Exercise
Which lines of the listing hold the string "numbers"? Copy those lines.

********************

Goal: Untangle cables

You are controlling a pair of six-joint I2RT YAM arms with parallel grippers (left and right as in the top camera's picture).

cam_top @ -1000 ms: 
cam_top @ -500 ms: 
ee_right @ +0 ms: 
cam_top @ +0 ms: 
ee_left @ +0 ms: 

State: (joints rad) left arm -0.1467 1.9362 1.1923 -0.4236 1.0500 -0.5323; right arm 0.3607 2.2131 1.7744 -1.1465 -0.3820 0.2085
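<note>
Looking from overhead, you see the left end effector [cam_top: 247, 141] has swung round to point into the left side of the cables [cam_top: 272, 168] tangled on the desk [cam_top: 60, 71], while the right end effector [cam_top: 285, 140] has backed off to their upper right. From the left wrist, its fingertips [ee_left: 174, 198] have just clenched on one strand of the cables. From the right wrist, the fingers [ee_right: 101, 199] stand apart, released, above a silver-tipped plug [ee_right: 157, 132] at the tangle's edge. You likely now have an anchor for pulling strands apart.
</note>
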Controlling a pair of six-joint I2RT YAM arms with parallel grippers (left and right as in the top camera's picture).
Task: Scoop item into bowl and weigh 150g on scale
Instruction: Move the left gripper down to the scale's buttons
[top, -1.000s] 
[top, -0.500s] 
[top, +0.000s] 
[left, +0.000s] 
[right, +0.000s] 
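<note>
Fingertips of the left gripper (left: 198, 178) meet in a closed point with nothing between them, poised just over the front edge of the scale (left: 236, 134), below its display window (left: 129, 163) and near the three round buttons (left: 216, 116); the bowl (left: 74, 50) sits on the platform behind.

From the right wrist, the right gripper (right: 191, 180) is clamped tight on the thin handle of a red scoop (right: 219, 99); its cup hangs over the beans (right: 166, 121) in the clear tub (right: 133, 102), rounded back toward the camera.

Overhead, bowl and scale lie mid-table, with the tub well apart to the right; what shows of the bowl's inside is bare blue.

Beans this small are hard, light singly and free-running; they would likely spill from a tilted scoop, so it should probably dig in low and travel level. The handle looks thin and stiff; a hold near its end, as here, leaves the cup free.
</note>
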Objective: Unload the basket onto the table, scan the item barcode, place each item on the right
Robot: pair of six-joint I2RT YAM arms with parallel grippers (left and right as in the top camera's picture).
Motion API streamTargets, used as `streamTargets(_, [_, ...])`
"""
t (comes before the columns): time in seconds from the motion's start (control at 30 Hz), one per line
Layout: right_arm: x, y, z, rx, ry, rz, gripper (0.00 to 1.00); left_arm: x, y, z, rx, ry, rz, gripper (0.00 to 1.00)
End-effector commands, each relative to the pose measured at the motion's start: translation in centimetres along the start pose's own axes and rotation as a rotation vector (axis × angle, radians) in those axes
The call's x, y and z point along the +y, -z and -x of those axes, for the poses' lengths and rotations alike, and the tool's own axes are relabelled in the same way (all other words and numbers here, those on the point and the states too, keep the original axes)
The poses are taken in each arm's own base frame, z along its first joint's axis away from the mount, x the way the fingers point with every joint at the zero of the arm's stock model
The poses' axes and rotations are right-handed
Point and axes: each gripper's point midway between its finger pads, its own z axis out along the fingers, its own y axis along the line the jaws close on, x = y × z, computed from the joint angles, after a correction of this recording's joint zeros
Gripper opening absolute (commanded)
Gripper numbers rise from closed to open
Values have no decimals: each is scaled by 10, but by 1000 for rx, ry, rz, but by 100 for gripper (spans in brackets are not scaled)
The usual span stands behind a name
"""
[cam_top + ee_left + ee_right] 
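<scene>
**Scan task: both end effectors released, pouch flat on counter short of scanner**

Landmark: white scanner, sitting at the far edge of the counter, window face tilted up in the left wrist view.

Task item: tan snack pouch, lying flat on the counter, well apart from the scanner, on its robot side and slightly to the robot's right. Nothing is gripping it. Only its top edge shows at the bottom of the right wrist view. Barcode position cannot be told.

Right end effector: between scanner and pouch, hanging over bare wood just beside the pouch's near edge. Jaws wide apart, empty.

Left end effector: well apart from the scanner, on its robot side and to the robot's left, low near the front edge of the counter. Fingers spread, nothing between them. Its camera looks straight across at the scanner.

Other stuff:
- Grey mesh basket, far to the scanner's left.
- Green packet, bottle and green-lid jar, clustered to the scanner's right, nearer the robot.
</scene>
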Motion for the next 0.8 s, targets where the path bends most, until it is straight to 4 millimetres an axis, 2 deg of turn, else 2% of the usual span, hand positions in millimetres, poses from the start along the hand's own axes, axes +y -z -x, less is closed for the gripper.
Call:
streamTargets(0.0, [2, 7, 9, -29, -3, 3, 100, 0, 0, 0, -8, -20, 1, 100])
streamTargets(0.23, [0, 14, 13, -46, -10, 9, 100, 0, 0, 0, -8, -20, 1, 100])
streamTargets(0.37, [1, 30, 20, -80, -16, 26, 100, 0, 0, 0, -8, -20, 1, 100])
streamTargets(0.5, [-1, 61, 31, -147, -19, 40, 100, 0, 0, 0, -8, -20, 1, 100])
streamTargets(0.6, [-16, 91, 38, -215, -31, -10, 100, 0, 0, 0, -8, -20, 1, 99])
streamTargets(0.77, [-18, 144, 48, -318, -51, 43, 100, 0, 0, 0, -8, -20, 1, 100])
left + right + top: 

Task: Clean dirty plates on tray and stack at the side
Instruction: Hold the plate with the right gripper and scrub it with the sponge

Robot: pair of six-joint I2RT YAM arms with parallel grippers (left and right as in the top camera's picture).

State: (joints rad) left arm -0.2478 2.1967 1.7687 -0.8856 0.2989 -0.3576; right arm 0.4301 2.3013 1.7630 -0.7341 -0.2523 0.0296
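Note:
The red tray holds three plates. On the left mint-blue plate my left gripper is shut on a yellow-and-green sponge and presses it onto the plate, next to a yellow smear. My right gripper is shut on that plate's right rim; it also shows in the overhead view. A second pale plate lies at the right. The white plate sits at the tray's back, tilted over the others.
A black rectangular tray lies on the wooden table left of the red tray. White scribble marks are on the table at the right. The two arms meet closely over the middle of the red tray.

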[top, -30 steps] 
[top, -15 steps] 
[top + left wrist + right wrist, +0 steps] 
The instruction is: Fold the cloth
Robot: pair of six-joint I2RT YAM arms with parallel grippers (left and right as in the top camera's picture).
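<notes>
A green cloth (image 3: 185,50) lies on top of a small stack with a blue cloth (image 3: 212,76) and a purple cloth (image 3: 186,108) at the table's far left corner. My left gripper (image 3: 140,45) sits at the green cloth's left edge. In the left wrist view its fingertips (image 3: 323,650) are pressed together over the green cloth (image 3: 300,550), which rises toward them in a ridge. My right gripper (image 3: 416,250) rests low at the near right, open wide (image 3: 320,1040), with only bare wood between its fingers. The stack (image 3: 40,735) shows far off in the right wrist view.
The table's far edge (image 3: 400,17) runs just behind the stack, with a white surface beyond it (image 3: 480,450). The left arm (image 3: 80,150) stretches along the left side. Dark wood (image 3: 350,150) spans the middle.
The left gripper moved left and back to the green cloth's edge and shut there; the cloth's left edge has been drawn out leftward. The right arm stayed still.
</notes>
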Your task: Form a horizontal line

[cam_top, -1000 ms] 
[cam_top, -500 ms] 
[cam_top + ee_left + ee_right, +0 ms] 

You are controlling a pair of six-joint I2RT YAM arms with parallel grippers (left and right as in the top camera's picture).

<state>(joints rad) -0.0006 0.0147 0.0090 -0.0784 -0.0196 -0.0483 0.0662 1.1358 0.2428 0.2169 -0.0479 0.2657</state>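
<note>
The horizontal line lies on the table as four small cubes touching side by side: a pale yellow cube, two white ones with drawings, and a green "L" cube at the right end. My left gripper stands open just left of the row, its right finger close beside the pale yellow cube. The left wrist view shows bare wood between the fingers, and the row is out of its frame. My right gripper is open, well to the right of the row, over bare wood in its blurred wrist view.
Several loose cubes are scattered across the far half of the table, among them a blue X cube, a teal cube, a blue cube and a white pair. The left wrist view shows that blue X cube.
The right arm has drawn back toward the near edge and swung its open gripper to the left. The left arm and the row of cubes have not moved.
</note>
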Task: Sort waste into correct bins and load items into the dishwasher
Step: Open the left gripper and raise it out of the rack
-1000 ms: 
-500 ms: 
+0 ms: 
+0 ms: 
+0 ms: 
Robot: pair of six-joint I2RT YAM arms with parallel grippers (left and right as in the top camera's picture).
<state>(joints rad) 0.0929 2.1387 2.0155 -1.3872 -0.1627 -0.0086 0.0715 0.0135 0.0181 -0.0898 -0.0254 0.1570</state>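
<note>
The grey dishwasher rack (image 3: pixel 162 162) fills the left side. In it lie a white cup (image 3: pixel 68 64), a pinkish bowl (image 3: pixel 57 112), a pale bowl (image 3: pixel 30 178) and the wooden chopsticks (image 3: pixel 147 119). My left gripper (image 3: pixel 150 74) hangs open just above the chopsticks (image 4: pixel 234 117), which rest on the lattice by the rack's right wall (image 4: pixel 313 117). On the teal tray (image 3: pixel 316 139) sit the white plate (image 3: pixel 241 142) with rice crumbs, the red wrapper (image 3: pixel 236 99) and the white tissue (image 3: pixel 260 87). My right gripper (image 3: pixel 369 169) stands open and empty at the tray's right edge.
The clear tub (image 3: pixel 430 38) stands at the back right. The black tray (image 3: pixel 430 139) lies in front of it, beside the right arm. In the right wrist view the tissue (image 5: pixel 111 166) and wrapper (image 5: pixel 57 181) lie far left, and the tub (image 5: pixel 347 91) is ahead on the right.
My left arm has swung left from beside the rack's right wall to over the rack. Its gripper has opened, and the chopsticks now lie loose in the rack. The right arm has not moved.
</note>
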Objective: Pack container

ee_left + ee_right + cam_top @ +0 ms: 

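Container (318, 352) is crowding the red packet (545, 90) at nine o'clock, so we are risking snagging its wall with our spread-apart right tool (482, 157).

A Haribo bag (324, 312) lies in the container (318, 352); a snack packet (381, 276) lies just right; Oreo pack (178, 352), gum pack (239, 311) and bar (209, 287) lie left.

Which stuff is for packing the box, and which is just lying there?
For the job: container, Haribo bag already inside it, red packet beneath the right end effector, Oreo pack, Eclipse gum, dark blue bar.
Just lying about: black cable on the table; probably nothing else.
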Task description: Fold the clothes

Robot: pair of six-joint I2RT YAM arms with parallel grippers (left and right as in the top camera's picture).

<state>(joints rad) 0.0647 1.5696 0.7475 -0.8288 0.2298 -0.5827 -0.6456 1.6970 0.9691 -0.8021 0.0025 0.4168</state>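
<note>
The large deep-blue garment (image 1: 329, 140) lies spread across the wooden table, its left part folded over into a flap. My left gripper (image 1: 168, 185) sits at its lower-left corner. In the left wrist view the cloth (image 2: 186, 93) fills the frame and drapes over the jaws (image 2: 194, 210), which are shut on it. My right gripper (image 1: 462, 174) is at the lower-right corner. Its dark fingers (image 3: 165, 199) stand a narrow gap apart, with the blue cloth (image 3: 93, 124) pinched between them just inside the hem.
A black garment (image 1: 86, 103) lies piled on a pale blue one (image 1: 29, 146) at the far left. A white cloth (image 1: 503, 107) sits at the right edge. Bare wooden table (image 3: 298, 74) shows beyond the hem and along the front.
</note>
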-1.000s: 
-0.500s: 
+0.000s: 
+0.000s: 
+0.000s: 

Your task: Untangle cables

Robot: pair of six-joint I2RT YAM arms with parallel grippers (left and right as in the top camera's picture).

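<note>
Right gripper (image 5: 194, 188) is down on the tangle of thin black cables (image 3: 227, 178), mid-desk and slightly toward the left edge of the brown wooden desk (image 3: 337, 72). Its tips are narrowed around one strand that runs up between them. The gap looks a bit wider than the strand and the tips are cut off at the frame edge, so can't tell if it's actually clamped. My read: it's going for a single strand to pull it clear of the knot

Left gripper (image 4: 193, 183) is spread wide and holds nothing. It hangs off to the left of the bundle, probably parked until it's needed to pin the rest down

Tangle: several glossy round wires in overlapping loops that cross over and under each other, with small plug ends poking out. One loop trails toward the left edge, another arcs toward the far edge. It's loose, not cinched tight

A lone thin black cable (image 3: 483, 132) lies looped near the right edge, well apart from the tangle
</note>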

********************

Answer
The call's x, y and z point along the +y, -z and -x of those axes, for the poses' lengths and rotations alike, and the tool's own axes are relabelled in the same way (all other words and numbers here, those on the point and the states too, keep the original axes)
Gripper numbers rise from closed to open

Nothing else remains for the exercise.